How long does Steamed Egg Custard Buns with Sweet Milk Filling take to make?

Total time is about 105 minutes (90 min prep + 15 min cook). Most home bakers find this fits a weekend afternoon; chill or store as the recipe directs before serving.

How do I store leftover Steamed Egg Custard Buns with Sweet Milk Filling?

Cool fully before storing. Most baked desserts keep at room temperature in an airtight container for 2–3 days, or in the fridge for up to 5 days. Cream- or custard-based desserts must go in the fridge within 2 hours; reheat gently or serve cold per the recipe.

Can I substitute ingredients in Steamed Egg Custard Buns with Sweet Milk Filling?

Yes — most ingredients in this recipe have flexible swaps. For oil, use any neutral high-smoke-point oil (avocado, grapeseed, refined coconut). For aromatics, dried herbs at ⅓ the volume of fresh work in a pinch. The full ingredient list is shoppable on Instacart so you can see substitutes in real time.

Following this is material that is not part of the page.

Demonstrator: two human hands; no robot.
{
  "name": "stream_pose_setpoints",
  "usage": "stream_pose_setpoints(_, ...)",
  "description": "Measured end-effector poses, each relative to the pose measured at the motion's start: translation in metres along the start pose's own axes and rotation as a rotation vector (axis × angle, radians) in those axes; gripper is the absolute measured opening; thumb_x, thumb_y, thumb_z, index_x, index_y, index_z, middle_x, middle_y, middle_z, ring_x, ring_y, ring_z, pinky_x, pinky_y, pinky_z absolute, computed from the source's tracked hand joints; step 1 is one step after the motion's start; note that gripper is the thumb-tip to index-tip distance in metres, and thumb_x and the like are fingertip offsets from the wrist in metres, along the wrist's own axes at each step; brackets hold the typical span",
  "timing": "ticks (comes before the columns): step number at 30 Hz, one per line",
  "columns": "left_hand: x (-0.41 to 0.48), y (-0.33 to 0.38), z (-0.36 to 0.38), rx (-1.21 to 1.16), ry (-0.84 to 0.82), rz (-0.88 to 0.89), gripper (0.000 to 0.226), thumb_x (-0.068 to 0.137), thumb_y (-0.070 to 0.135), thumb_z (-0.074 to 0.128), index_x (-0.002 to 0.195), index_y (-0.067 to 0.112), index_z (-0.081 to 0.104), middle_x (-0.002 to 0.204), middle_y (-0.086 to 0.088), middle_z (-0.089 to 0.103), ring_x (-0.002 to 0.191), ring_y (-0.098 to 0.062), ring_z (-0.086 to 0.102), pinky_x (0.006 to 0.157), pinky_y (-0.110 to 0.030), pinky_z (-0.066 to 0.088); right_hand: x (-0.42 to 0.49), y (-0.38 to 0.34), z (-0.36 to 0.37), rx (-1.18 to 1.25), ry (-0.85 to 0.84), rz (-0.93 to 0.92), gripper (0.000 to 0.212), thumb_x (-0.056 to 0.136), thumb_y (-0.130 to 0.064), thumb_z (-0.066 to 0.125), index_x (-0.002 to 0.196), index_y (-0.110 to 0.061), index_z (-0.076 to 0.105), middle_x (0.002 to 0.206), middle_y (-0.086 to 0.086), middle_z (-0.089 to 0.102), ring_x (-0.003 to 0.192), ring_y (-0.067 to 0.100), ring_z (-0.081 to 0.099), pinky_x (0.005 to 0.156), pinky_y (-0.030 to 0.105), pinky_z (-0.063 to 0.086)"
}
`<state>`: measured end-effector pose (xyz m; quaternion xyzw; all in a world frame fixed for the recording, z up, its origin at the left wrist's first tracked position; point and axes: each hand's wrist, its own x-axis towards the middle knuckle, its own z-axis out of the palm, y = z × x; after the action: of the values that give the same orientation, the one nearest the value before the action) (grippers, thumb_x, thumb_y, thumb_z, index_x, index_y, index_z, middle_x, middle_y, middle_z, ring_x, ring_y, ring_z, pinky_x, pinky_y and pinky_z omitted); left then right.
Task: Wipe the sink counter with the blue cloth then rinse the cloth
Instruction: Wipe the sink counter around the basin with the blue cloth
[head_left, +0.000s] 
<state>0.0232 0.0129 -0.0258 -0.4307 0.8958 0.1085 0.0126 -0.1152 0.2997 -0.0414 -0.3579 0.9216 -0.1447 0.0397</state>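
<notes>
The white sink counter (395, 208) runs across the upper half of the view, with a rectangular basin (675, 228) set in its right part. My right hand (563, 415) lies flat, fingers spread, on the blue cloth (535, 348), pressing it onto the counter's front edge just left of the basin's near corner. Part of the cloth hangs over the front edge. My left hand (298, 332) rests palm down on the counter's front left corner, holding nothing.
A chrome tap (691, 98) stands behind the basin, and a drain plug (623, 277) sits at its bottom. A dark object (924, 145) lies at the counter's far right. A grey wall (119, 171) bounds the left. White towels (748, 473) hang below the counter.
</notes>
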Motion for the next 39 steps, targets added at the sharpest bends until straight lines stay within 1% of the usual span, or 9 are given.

How do I scale Steamed Egg Custard Buns with Sweet Milk Filling for a different number of people?

The recipe is written for 8 servings. Multiply each ingredient by (your serving target / 8). Cook time stays roughly the same up to 2x; for 3-4x batches, switch from a skillet to a sheet pan or stockpot so the food isn't crowded — overcrowding steams instead of browns.

What goes well with Steamed Egg Custard Buns with Sweet Milk Filling?

Chinese desserts like this pair well with a simple grain (rice, couscous, or crusty bread), a quick salad with acid (lemon vinaigrette, pickled onions), and a pan sauce or yogurt-based dip. Tap "Plan a meal with the AI" to get specific side suggestions.